▶ _Activity_
Working through the lines below, return each one that holds "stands".

▶ _Supplied data_
_ _ _ _ _

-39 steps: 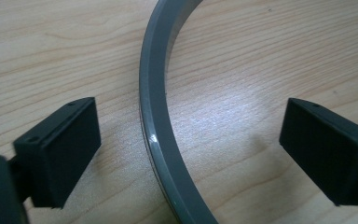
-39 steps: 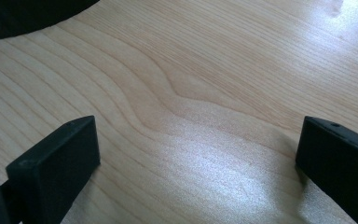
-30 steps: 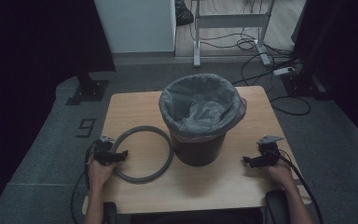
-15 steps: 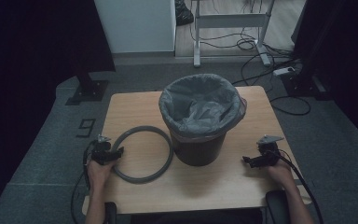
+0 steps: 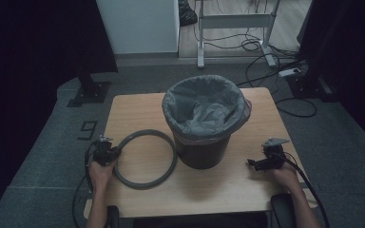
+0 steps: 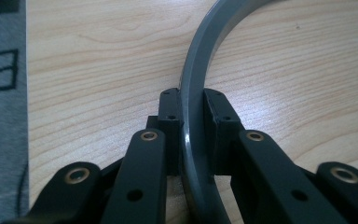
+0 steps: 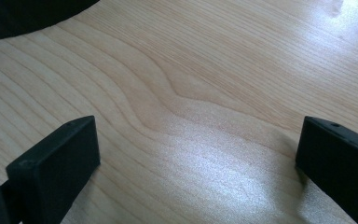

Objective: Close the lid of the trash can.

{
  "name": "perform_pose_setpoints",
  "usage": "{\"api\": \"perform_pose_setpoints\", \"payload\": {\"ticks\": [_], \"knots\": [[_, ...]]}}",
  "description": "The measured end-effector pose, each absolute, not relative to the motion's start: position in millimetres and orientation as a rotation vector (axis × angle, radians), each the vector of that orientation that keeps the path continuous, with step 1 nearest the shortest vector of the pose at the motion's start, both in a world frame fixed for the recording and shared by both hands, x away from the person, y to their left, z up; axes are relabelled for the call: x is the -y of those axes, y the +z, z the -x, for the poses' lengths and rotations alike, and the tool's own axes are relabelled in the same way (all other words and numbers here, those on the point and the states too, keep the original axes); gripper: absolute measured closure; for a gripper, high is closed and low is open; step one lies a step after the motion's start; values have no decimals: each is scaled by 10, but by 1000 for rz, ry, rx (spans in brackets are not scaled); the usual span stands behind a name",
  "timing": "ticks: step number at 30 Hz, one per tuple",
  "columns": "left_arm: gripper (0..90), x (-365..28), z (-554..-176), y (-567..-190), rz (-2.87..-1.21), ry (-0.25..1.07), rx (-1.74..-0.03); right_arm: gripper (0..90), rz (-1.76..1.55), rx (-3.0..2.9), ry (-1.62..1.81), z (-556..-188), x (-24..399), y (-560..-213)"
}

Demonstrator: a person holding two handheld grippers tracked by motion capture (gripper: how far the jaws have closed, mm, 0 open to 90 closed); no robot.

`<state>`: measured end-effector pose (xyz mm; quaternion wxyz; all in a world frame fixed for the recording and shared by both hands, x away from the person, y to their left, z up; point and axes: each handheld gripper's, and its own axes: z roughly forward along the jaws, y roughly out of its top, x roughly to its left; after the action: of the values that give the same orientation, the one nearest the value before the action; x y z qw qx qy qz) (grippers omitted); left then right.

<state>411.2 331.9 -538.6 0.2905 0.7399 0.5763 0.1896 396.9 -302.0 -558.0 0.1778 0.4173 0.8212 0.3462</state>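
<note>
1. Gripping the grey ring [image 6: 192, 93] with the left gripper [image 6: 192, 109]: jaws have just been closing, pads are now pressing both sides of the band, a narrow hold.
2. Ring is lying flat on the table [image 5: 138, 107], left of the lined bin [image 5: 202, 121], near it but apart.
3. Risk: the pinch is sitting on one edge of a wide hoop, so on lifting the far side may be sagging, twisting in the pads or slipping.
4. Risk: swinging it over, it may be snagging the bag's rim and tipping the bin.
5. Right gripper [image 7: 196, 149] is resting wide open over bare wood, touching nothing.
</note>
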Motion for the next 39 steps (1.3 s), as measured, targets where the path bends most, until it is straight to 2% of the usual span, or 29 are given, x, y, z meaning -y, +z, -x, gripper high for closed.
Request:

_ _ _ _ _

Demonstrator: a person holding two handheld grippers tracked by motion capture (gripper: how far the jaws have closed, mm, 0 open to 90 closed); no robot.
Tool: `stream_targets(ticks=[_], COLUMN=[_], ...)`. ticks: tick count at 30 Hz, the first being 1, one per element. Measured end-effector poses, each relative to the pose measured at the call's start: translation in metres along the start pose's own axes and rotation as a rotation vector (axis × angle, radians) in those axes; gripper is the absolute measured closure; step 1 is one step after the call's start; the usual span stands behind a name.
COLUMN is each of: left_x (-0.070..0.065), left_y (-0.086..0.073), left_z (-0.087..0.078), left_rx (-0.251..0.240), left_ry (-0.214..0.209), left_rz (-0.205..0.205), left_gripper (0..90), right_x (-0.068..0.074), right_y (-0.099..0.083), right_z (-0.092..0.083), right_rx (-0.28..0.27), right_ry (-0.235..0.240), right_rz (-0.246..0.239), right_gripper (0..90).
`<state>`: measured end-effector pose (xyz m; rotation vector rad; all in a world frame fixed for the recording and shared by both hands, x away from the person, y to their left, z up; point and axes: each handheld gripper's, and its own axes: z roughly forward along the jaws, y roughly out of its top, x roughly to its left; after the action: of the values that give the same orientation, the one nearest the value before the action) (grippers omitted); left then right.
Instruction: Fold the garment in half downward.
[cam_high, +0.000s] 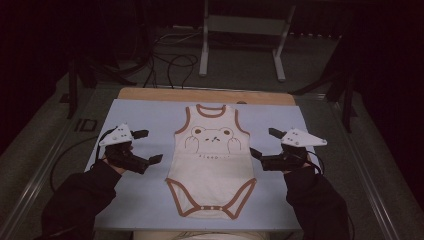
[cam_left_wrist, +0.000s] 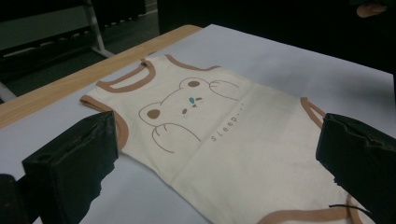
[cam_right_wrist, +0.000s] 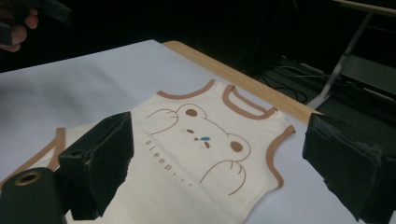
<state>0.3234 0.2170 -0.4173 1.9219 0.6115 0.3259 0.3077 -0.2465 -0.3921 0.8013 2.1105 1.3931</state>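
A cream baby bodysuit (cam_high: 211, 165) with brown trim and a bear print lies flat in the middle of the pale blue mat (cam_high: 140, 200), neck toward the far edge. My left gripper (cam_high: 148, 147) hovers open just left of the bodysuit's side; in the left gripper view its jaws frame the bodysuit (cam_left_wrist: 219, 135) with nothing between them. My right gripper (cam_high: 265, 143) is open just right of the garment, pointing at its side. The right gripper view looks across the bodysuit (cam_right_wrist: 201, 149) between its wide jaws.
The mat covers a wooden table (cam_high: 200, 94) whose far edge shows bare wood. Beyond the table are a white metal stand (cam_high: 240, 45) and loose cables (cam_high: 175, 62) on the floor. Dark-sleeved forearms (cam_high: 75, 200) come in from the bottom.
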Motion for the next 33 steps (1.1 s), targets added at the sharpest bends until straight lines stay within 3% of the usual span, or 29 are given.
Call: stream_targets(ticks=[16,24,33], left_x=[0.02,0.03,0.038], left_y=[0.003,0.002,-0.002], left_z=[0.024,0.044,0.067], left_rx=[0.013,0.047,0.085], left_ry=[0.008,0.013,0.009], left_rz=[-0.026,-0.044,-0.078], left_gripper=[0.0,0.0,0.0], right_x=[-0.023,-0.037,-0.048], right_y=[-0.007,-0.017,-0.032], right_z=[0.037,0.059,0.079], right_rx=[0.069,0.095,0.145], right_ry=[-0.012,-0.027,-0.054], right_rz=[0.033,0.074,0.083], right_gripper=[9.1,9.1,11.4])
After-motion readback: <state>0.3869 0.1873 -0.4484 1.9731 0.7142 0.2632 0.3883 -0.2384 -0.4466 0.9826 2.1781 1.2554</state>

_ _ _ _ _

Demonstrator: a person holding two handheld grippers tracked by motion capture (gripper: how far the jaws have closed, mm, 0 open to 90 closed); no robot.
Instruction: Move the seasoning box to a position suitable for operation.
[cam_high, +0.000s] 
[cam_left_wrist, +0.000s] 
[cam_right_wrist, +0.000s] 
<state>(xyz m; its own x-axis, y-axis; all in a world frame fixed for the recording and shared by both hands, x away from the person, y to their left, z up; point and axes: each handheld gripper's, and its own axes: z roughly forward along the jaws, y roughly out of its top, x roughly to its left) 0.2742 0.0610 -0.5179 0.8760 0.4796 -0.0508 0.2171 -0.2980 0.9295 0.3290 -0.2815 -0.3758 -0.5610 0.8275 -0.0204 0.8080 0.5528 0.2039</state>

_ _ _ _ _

▶ _Response to this exercise_
  "description": "The measured end-effector pose, each absolute, not relative to the motion's start: position in millimetres and orientation as a rotation vector (axis × angle, radians), each the vector of that orientation that keeps the path continuous, with step 1 nearest the shortest vector of the pose at the motion's start, both in a world frame fixed for the recording and shared by both hands, x away from the person, y to their left, z up; axes are relabelled for the call: x is the -y of those axes, y the +z, z the -x, for the poses' lengths and rotations alike, and the tool's own axes are relabelled in the same way (all other words and numbers here, those on the point and the states too, keep the original axes); gripper: absolute measured closure; for a gripper, high is closed and low is open; step one lies a step after the motion's start; values have no decimals: each is scaled by 10, but by 1000 for rz, ry, rx (spans in brackets are not scaled); the usual span stands behind a name",
Tool: `stream_targets(ticks=[_], COLUMN=[_], ...)`. ticks: tick count at 30 Hz, the first being 1, one per element. Measured end-effector poses, each relative to the pose measured at the call's start: translation in metres along the start pose's own axes and rotation as a rotation vector (axis × angle, radians) in those axes; gripper is the absolute measured closure; step 1 is one step after the call's start; the usual span stands behind a name.

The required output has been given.